■ To do:
Using the data beneath this instruction, retype only the lines from the one that contains "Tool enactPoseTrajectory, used" down to the one that contains "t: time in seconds", both included, exactly as they appear.

■ Extracted records:
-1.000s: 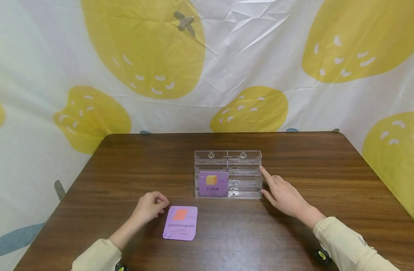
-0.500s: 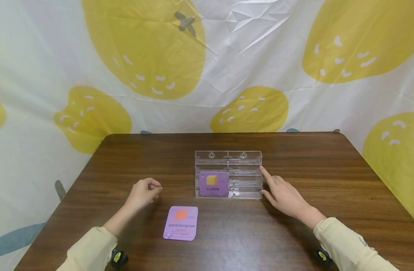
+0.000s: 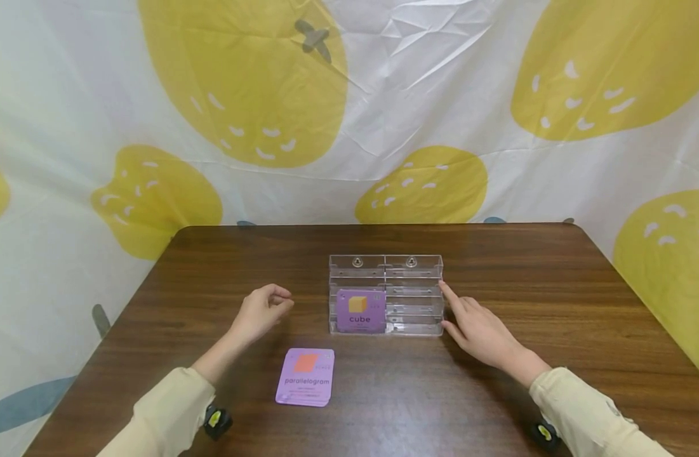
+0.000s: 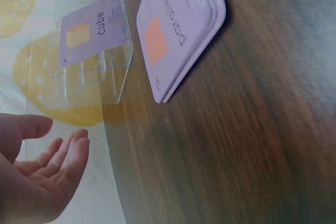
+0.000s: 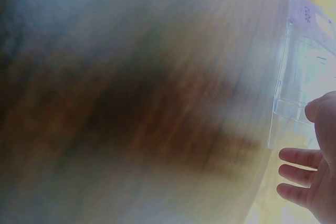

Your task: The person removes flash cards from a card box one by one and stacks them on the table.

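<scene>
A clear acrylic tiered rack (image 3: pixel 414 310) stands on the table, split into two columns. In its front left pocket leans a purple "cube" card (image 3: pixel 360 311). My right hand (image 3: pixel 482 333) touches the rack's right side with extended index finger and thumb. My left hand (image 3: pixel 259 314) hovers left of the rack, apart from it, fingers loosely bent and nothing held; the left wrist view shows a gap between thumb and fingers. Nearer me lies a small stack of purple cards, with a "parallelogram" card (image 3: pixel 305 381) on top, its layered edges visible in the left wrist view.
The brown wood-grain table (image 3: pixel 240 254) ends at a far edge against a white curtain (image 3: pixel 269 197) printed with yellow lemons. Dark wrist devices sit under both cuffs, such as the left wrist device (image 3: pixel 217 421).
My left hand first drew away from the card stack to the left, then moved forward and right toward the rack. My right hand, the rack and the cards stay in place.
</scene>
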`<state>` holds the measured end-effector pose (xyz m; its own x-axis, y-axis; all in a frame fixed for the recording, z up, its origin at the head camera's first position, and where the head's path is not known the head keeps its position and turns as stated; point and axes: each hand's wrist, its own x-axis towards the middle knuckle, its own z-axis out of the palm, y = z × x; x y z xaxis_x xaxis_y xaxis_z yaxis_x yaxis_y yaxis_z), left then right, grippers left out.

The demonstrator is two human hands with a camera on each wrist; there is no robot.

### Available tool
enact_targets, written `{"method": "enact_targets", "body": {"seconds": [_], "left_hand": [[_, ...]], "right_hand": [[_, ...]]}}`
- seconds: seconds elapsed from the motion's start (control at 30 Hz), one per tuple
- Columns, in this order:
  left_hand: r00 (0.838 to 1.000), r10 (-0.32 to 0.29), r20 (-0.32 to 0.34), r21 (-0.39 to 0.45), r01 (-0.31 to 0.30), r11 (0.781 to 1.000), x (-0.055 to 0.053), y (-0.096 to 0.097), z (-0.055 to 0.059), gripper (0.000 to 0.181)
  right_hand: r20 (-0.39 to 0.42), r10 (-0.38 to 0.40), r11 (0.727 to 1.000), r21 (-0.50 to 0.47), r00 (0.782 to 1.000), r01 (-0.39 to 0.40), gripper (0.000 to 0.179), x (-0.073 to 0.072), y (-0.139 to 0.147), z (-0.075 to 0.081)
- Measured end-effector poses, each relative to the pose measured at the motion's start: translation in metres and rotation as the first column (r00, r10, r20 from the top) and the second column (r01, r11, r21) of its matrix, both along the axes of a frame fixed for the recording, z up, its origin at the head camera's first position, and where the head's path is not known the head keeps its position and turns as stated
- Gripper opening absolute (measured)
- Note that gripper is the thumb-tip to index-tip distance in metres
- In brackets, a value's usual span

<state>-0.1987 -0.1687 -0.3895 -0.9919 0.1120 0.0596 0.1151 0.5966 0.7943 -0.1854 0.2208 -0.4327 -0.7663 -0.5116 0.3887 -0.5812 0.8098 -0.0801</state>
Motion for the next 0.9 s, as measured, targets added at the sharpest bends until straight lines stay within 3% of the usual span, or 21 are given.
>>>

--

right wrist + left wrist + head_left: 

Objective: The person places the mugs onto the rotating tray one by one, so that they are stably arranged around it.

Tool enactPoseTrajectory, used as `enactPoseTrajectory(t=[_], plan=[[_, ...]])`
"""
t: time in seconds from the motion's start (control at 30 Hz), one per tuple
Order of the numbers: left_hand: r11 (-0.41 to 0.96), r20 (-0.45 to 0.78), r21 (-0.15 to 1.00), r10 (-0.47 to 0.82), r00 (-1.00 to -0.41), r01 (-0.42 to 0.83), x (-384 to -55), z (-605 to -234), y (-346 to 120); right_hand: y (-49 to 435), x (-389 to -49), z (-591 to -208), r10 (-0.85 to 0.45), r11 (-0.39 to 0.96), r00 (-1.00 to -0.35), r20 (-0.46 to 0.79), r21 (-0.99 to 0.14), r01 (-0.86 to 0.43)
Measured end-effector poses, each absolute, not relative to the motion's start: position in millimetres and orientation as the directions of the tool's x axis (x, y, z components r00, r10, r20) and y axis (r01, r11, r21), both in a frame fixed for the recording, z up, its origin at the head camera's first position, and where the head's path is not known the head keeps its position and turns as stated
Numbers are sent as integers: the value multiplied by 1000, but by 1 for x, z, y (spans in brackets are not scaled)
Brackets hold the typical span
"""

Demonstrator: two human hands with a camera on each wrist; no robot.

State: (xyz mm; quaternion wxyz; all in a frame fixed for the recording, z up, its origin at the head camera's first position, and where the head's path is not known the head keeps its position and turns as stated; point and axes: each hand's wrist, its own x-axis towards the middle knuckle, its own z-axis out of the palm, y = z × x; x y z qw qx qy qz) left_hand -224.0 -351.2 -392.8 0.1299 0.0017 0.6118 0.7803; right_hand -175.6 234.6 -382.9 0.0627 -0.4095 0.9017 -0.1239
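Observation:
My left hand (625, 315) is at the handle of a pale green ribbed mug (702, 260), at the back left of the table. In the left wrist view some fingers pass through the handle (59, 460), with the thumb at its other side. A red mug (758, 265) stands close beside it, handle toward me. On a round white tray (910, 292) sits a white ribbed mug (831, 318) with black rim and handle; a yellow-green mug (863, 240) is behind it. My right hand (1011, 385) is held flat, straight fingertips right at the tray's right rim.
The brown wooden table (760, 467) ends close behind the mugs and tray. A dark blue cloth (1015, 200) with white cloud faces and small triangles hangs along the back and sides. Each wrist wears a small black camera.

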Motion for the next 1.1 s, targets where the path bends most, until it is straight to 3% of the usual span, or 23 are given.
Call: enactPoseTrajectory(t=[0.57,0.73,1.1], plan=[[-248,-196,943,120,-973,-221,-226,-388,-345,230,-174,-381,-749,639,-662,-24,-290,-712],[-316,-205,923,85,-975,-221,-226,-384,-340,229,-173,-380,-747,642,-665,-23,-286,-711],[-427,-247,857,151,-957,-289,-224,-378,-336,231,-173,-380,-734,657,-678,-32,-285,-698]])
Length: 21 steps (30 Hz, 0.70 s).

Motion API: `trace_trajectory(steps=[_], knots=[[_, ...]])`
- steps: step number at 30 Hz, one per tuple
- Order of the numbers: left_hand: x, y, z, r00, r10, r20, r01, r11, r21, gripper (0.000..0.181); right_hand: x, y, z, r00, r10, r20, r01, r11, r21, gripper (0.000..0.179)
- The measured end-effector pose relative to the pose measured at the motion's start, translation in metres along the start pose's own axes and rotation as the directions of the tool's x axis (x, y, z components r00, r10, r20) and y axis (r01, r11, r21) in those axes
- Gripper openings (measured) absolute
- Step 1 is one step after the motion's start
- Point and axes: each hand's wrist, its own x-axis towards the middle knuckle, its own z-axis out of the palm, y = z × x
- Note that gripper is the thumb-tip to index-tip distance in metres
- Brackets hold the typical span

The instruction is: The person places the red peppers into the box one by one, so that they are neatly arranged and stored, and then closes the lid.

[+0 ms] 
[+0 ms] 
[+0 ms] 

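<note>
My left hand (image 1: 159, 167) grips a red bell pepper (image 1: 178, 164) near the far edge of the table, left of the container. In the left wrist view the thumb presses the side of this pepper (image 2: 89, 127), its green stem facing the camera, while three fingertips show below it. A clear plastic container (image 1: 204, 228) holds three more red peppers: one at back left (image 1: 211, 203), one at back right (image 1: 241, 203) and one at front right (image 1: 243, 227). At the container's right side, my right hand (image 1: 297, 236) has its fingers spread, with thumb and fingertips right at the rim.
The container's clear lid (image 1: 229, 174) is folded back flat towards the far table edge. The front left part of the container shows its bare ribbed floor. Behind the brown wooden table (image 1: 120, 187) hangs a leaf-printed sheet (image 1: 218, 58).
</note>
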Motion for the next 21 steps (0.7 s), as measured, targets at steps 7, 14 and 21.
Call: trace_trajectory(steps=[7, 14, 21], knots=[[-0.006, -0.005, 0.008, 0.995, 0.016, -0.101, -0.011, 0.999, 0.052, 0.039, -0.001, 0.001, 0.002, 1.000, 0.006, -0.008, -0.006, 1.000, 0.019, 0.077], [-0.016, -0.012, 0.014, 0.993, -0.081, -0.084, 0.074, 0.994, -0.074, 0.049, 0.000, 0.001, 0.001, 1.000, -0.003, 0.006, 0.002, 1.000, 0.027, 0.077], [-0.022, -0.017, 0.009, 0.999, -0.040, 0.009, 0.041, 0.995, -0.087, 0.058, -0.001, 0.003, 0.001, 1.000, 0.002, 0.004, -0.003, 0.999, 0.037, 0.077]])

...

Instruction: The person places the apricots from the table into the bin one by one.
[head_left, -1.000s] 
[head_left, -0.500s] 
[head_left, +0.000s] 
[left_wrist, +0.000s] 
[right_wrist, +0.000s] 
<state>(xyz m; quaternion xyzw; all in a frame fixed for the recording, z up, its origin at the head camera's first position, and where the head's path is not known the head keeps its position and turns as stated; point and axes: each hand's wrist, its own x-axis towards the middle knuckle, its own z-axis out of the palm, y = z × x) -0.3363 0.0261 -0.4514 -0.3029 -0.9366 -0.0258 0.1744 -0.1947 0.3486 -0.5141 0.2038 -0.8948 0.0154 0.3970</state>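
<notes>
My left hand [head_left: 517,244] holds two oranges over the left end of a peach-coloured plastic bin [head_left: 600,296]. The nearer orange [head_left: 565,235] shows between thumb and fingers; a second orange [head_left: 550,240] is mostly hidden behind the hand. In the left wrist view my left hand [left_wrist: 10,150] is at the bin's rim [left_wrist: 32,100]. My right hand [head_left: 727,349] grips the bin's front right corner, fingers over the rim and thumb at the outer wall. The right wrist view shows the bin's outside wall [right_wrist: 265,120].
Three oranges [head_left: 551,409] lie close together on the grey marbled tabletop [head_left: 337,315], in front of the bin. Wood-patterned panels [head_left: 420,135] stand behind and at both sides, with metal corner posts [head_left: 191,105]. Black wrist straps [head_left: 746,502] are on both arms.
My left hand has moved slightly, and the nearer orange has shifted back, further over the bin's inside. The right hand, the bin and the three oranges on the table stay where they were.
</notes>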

■ Exercise solution:
Tool enactPoseTrajectory, used as `enactPoseTrajectory(t=[_], plan=[[_, ...]])`
"""
t: time in seconds from the motion's start (control at 30 Hz), one per tuple

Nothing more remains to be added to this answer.